▶ **Problem**
Every picture stays out; everything else in the listing below is to be returned exactly.

▶ **Recorded information**
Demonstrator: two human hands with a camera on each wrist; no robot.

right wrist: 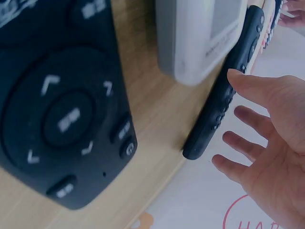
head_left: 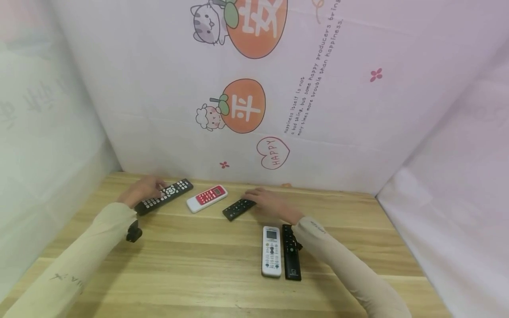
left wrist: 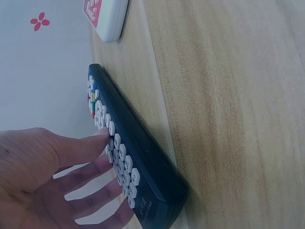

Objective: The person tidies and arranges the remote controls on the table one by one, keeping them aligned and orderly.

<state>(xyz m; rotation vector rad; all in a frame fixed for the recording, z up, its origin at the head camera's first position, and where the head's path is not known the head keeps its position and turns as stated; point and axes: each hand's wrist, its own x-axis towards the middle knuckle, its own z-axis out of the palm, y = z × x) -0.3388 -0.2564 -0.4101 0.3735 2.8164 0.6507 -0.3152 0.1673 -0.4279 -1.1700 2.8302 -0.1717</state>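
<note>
Left hand (head_left: pixel 145 189) and right hand (head_left: pixel 274 205), fingers spread.
Thumbs at, respectively, a long black white-buttoned remote (head_left: pixel 175 189) and a slim black remote (head_left: pixel 237 209).

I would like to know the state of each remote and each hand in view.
Black remote with white buttons: face up on the table
Red-faced remote: face up, untouched
Small black remote: face up, partly covered
White remote: face up, untouched, display unreadable
Long black remote: face up
Left hand: thumb on buttons, fingertips partly hidden
Right hand: fingers spread, thumb at small black remote
</note>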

▶ **Expected output**
Demonstrator: two human hands with a camera on each wrist; no robot.

right wrist: 
head_left: 
left wrist: 

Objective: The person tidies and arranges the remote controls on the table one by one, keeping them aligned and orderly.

<state>(xyz m; rotation vector rad; all in a frame fixed for the recording, z up, its origin at the head camera's first position, and where the head's path is not known the head keeps its position and turns as stated; point and axes: each hand's wrist, its own x-axis towards the middle knuckle, its own z-axis out of the palm, y = z × x) -0.3388 -0.2564 -0.4101 0.3735 2.8164 0.6507 -0.3152 0.1673 -0.4279 -1.1700 2.8302 -0.1717</state>
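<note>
Left hand (head_left: pixel 145 189) and right hand (head_left: pixel 274 205), fingers spread.
Thumbs at, respectively, a long black white-buttoned remote (head_left: pixel 175 189) and a slim black remote (head_left: pixel 237 209).

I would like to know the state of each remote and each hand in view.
Black remote with white buttons: face up on the table
Red-faced remote: face up, untouched
Small black remote: face up, partly covered
White remote: face up, untouched, display unreadable
Long black remote: face up
Left hand: thumb on buttons, fingertips partly hidden
Right hand: fingers spread, thumb at small black remote
</note>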

The response to the exercise is now complete.